As conferências nacional, estadual e municipal sobre igualdade racial realizadas no ano passado foram fundamentais para sedimentar a elaboração dos estatutos. Essas leis surgem das necessidades que ficaram evidentes durante as nossas discussões, e a necessidade de que eles existam nessas várias versões é para atender às realidades locais que são diferentes no Brasil, em Salvador e na Bahia, acrescenta Santiago.
Massacre na África do Sul
Em 21 de março de 1960, durante um protesto contra a lei do passe, que obrigava a população negra a se identificar para circular em determinados locais, 69 negros foram massacrados pelo exército e 186 ficaram feridos em Shaperville, Johannesburgo, África do Sul. Estava em vigência o apartheid, segregação racial que impunha limites à população negra. O mecanismo racista funcionou de 1948 até 1991, quando o presidente Frederick de Klerk assinou um decreto eliminando o apartheid e libertando presos políticos, dentre os quais o líder da luta contra o racismo, Nelson Mandela. Em Salvador, a Lei 020/04 instituiu o 21 de março como o Dia Municipal pela Eliminação da Discriminação Racial.
PROGRAMAÇÃO
8 às 17 horas - A Associação dos Portadores de Albinismo da Bahia realiza hoje o Iº seminário O Portador de Albinismo na Sociedade. Informações: 3321-8387/9945-8837.

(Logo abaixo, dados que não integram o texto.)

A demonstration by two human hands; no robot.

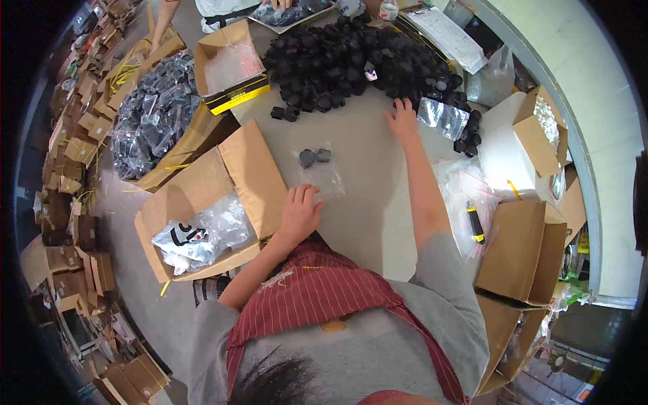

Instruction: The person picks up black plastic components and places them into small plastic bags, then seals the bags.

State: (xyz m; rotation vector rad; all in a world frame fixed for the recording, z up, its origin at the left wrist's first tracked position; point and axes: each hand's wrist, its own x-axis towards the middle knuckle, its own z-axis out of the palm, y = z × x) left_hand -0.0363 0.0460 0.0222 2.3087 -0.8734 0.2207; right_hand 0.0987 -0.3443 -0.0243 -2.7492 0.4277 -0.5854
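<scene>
A clear plastic bag (325,185) lies flat on the table in front of me, with two small black plastic parts (314,158) at its far end. My left hand (302,212) rests at the bag's near left corner, its fingers lightly bent and holding nothing that I can see. Farther out, my right hand (403,123) reaches to the near edge of a big heap of black plastic parts (337,61). Its fingers are apart, and nothing shows in them. Right of that hand, a shiny silver packet (443,119) lies against the heap.
On the left stand an open carton with plastic wrap (263,169), a carton of bagged black parts (152,111) and a box of clear bags (250,94). Clear bags with a yellow-black cutter (475,221) lie right, near cartons (509,250). Another person's hand (278,3) is at a far tray.
</scene>
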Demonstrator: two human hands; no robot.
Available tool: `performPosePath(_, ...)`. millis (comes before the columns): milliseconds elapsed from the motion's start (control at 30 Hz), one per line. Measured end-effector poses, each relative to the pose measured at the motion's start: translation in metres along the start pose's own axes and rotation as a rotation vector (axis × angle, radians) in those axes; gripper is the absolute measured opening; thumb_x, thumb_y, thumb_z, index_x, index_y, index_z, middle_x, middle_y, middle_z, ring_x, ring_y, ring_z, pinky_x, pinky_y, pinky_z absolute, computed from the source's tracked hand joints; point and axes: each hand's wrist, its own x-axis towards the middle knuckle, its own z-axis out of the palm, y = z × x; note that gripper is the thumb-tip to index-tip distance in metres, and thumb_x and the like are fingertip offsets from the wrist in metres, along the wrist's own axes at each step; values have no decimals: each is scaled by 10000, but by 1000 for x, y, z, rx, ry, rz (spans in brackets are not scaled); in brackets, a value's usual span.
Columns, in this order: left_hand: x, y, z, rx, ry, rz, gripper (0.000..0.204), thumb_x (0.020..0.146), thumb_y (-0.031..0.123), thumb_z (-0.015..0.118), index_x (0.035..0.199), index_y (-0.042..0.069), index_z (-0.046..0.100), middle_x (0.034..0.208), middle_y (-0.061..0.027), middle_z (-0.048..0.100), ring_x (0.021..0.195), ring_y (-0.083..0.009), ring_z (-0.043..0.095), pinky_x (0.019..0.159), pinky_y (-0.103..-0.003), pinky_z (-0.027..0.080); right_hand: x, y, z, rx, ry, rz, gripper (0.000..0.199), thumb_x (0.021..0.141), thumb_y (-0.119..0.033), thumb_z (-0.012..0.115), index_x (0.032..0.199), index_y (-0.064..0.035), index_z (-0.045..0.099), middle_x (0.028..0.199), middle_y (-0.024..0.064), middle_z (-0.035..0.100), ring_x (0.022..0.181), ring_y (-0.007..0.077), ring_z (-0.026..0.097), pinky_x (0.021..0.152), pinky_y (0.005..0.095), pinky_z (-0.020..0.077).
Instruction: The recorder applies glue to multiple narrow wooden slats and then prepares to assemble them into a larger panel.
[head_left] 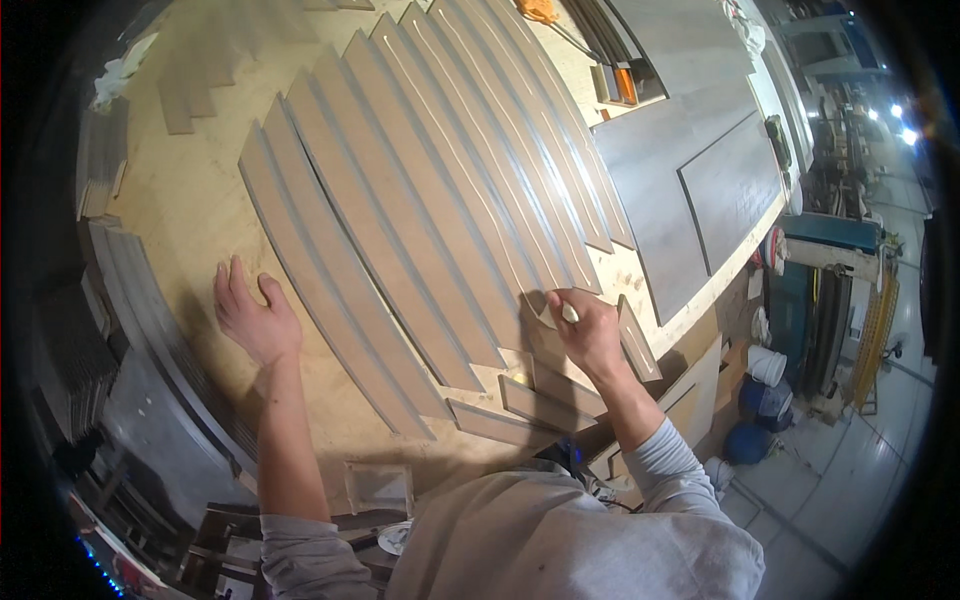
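Downward head view, seemingly near

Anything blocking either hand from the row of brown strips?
Nothing visible blocks either. The right hand, a small pale item in its grip, is at the near ends of the white-lined strips; the left hand is apart from the row, left of its leftmost strip, no object visible between.

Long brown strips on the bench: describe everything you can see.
The long brown strips look like fibreboard with grey edges. They lie side by side on the pale wooden bench, slanting down rightward. Several toward the right carry thin pale lines lengthwise; those leftmost are bare. The right hand is near some lower ends; contact is unclear.
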Motion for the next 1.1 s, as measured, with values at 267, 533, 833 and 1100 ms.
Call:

A Federação das Associações de Bairros de Salvador realiza o I Seminário A FABS e as Questões Raciais nos Bairros de Salvador, na Biblioteca Central do Estado, nos Barris.
15 horas - O Grupo Atitude Quilombola realiza hoje a Grande Marcha Pela Reparação na Educação e no Trabalho, saindo do fim de linha do Vale das Pedrinhas em direção ao Largo de Santana, no Rio Vermelho.